Observation data (J2000 epoch)
- Constellation: Virgo
- Right ascension: 13^{h} 25^{m} 18.5378^{s}
- Declination: −21° 08′ 03.086″
- Redshift: 0.005864±0.00000700
- Heliocentric radial velocity: 1,758±2 km/s
- Distance: 28.53 ± 3.93 Mly (8.746 ± 1.206 Mpc)
- Group or cluster: NGC 5084 group (LGG 345)
- Apparent magnitude (V): 12.83

Characteristics
- Type: SA(s)b
- Size: ~42,200 ly (12.95 kpc) (estimated)
- Apparent size (V): 2.8′ × 1.7′

Other designations
- ESO 576- G 052, IRAS 13225-2052, 2MASX J13251856-2108030, MCG -03-34-073, PGC 46938

= NGC 5134 =

Galaxy in the constellation Virgo

NGC 5134 is a spiral galaxy in the constellation of Virgo. Its velocity with respect to the cosmic microwave background is 2061±21 km/s, which corresponds to a Hubble distance of 30.40 ± 2.15 Mpc. However, 20 non-redshift measurements give a much closer mean distance of 8.746 ± 1.206 Mpc. It was discovered by German-British astronomer William Herschel on 10 March 1785.

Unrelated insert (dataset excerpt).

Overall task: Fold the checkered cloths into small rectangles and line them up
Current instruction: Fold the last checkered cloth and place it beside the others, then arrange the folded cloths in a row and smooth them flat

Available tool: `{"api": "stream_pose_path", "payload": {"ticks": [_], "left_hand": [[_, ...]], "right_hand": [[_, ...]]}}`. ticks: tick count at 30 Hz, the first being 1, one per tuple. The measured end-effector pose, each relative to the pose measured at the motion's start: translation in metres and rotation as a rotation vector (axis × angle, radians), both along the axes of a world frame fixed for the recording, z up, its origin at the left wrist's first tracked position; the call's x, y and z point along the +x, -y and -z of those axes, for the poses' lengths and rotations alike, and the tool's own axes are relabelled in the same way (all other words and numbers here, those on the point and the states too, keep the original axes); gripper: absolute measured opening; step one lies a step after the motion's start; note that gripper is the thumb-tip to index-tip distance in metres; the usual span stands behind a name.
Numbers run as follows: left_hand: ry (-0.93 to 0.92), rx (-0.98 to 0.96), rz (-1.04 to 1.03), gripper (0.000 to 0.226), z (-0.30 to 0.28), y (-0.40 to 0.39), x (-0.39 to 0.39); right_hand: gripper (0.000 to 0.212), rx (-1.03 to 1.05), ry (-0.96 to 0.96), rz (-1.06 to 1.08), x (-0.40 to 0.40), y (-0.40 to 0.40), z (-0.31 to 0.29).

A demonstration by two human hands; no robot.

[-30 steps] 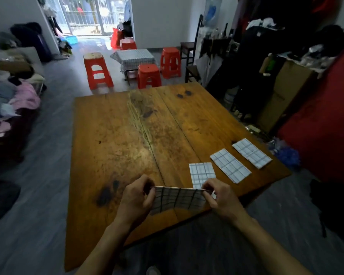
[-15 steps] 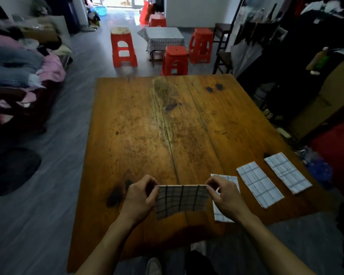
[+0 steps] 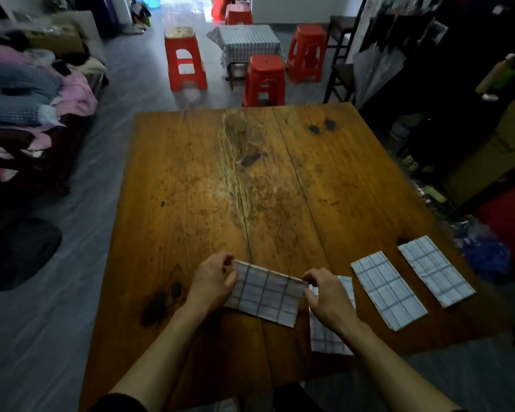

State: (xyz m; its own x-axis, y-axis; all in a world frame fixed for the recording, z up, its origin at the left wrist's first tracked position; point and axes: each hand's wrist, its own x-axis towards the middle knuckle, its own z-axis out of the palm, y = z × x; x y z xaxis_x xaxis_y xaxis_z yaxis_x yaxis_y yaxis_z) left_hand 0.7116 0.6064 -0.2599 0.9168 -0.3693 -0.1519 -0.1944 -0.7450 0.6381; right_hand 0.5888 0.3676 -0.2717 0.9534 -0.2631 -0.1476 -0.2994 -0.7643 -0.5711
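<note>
Left hand (image 3: 213, 281) and right hand (image 3: 327, 295), fingers pinched on the folded cloth's (image 3: 265, 292) far corners; lower it flat on the desk (image 3: 191, 188), edges aligned, beside the row.

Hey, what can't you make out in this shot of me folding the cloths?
- Head view: third folded cloth, its middle hidden by the right hand.
- Held cloth: layer count too small to tell; its left end sits behind the left hand.
- Near table edge: cut by forearms.
</note>
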Motion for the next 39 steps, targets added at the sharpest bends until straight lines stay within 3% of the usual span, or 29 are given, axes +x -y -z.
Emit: {"api": "stream_pose_path", "payload": {"ticks": [14,25,30,39], "left_hand": [[0.047,0.429,0.130,0.052,0.030,0.013,-0.078],[-0.019,0.534,0.214,0.064,0.042,0.031,-0.093],[0.010,0.529,0.234,0.062,0.049,0.023,-0.081],[0.061,0.575,0.282,0.065,0.053,0.009,-0.044]], "right_hand": [[0.052,-0.205,-0.124,-0.224,0.041,-0.022,0.029],[0.052,-0.244,-0.161,-0.226,0.051,-0.030,0.036],[0.043,-0.253,-0.144,-0.222,0.033,-0.035,0.035],[0.032,-0.123,-0.159,-0.229,0.003,-0.064,0.040]]}}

NGC 5134 has a possible active galactic nucleus, i.e. it has a compact region at the center of a galaxy that emits a significant amount of energy across the electromagnetic spectrum, with characteristics indicating that this luminosity is not produced by the stars.

==NGC 5084 Group==
NGC 5134 is a member of the NGC 5084 group (also known as LGG 345). This group contains five galaxies, including NGC 5084, NGC 5087, ESO 576-50, ESO 576-40.